Services offer new avenues for investment

Visitors interact with a robot at the 2025 China International Fair for Trade in Services at Shougang Park in Beijing,河源上陵今天新闻网 on Saturday. The event, open to the public on Saturday and Sunday, offered free admission to visitors with reservation. ZOU HONG/CHINA DAILY

China's push to open up its service sector is unlocking new growth avenues for foreign investors, as the country pivots toward more innovation-driven and consumption-led growth, said market watchers and business executives.

They also said that eased market access, a broader business scope and improved returns will enhance China's appeal to multinational companies.

To support this shift, China will further open its service sector, widen market access and accelerate pilot projects in areas such as telecommunications, healthcare and education in 2026, according to the Ministry of Commerce.

The State Council, China's Cabinet, issued a work plan in January to optimize and expand the supply of services, foster new drivers of services consumption, and promote quality upgrading and broader public access.

Denis Depoux, global managing director of German management consultancy Roland Berger, said the concept of "Service in China" is increasingly paired with "Made in China" to signify a strategic shift toward high-value integration.

He said that further opening the service sector will help unlock the potential of modern services, a major source of employment and growth.

This policy push comes as China's service sector has already emerged as a major driver of economic growth, providing a strong foundation for further opening-up.

China's value-added services output rose 5.4 percent year-on-year to 80.89 trillion yuan ($11.8 trillion) in 2025, accounting for 61.4 percent of overall economic growth, data from the National Bureau of Statistics showed.

According to forecasts released last month by the National Development and Reform Commission, China's service sector is expected to exceed 100 trillion yuan during the 15th Five-Year Plan (2026-30) period.

"While opening the market creates opportunities, it also intensifies competition with domestic firms and can foster new partnerships and drive innovation across the industry," Depoux added.

Economists said that a greater focus on the service sector underscores a natural stage in China's economic development toward higher-quality growth.

Nie Pingxiang, a researcher specializing in trade in services at the Chinese Academy of International Trade and Economic Cooperation in Beijing, said that advanced economies tend to shift toward services as manufacturing approaches saturation. "As digital technologies drive industrial upgrading and deepen integration with advanced manufacturing in China, they are expected to draw more foreign service providers," she said.

From a structural perspective, this transformation is also reshaping how companies expand globally and upgrade their value chains.

Chen Jianwei, a researcher at the University of International Business and Economics in Beijing, said the opening of China's service sector is lowering the cost of going global by enabling companies, particularly small and medium-sized enterprises, to expand overseas without heavy up-front investment.

In regions with strong industrial bases, services that support manufacturing can help extend manufacturing value chains both upstream and downstream, support upgrading and foster new clusters, he said.

This structural shift is already translating into tangible investment flows.
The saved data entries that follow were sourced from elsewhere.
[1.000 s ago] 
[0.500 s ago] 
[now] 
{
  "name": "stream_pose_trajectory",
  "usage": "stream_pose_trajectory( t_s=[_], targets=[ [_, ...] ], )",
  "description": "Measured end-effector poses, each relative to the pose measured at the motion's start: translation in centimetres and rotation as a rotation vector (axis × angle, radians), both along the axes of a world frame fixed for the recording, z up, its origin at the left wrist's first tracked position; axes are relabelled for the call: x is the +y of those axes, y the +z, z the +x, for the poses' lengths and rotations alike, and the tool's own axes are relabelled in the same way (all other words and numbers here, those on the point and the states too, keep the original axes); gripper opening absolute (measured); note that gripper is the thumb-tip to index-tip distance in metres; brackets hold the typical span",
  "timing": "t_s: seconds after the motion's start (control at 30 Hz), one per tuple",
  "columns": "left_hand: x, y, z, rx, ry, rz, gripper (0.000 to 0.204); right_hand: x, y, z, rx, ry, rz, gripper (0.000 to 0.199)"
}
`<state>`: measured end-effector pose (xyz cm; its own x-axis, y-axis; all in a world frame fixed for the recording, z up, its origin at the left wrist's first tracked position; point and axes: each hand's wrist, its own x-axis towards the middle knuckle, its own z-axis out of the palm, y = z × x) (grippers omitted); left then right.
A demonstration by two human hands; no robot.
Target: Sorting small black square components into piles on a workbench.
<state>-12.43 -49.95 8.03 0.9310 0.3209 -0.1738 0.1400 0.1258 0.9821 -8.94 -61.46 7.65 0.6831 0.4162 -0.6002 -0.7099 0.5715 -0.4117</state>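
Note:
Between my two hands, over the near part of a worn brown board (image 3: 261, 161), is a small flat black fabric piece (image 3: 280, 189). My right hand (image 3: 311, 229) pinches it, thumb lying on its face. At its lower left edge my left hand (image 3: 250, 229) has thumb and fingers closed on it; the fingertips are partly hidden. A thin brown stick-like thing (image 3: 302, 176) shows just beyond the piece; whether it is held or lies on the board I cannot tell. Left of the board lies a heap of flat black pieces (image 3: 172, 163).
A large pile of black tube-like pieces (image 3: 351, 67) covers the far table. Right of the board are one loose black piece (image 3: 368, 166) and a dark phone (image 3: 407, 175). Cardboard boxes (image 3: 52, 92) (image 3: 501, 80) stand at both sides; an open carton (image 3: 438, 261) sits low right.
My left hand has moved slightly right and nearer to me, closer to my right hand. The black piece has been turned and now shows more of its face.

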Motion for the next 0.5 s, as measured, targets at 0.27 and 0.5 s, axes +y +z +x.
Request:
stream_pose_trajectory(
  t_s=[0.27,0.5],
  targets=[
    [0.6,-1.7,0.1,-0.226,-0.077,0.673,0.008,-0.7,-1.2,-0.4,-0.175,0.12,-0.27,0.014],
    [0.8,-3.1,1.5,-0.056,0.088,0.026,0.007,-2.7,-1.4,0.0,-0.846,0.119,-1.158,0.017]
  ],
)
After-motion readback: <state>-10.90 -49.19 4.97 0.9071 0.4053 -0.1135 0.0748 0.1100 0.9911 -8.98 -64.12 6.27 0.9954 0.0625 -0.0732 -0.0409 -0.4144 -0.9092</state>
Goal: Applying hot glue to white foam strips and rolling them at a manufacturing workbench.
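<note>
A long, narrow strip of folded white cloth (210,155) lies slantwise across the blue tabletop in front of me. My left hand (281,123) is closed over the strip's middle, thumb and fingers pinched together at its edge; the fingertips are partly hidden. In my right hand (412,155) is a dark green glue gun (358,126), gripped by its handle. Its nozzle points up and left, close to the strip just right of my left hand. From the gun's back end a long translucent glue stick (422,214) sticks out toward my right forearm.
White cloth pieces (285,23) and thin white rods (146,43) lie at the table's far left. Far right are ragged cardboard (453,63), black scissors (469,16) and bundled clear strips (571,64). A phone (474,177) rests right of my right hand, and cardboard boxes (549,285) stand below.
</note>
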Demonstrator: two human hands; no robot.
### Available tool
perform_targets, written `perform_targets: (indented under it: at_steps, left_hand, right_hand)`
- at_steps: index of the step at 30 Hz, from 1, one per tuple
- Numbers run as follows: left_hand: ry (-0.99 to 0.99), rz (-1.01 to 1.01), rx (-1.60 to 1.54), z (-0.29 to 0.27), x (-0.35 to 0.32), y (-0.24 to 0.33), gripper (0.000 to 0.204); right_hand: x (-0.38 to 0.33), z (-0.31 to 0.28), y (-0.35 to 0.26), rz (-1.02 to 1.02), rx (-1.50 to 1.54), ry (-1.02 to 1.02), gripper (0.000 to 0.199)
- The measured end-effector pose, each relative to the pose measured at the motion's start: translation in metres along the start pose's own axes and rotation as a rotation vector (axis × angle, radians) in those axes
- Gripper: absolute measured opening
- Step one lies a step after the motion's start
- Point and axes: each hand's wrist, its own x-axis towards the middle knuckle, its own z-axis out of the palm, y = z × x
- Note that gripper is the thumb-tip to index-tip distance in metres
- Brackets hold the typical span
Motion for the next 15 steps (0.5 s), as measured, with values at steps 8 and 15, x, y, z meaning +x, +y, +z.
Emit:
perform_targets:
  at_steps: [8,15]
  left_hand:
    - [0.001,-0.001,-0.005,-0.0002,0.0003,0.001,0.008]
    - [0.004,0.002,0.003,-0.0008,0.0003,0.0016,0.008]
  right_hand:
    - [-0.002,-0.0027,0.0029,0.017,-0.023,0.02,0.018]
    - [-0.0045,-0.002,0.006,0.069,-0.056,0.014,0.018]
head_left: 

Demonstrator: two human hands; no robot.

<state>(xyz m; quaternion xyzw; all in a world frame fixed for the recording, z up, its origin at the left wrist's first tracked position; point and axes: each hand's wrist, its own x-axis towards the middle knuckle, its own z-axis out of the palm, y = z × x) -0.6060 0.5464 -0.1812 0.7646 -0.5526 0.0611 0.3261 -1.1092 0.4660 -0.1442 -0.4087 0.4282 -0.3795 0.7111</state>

China's service sector attracted 111.22 billion yuan in foreign direct investment in the first two months of this year, with foreign investment in research and development and design services soaring 171.8 percent year-on-year, statistics from the Ministry of Commerce showed.

Multinational companies are responding to these changes by expanding investment, upgrading operations and deepening their presence in China's service-related sectors.

French industrial group Schneider Electric will increase its investment in innovation and provide more tailored services to integrate advanced digitalization, electrification and automation technologies across many industries in China. The company will also build two additional plants in Xiamen, Fujian province, and Wuxi, Jiangsu province, this year.

"With the right products and services, we are also building bridges to connect China's competitive industries with global markets, jointly exploring third-party markets with Chinese partners across projects in the Middle East and Southeast Asia," said Yin Zheng, executive vice-president of China and East Asia operations at Schneider Electric.

In the logistics sector, global players are also stepping up investments to capture growing demand for efficient supply chain services.

German logistics group DHL will put its super gateway in Shenzhen, Guangdong province, into operation in the second half of the year, amid shifting trade patterns and rising demand for faster logistics services.

The facility will expand capacity for e-commerce and time-critical shipments, improve efficiency and strengthen links between China and the rest of the world, while adding new cargo routes from Shenzhen to major global destinations once operational, said John Pearson, CEO of DHL Express.

"Chinese companies are increasingly exporting goods alongside innovation and brands, while robust domestic demand continues to draw high-quality imports, including advanced machinery, consumer products and healthcare items," he said.

Financial service providers are likewise tapping into the opportunities created by the expansion of cross-border trade and digital commerce.

Payoneer Inc, a United States-based financial services group, sees China as a key and fast-growing market, with more than one-third of its 2025 revenue coming from the country, underpinned by a large base of small and medium-sized enterprises driving cross-border commerce.

"We will continue to support Chinese manufacturers in diversifying trade corridors and enabling localized market entry, offering a one-stop financial platform to help them operate across markets without a physical footprint," said Cheng Dandan, Payoneer's senior vice-president and general manager for China.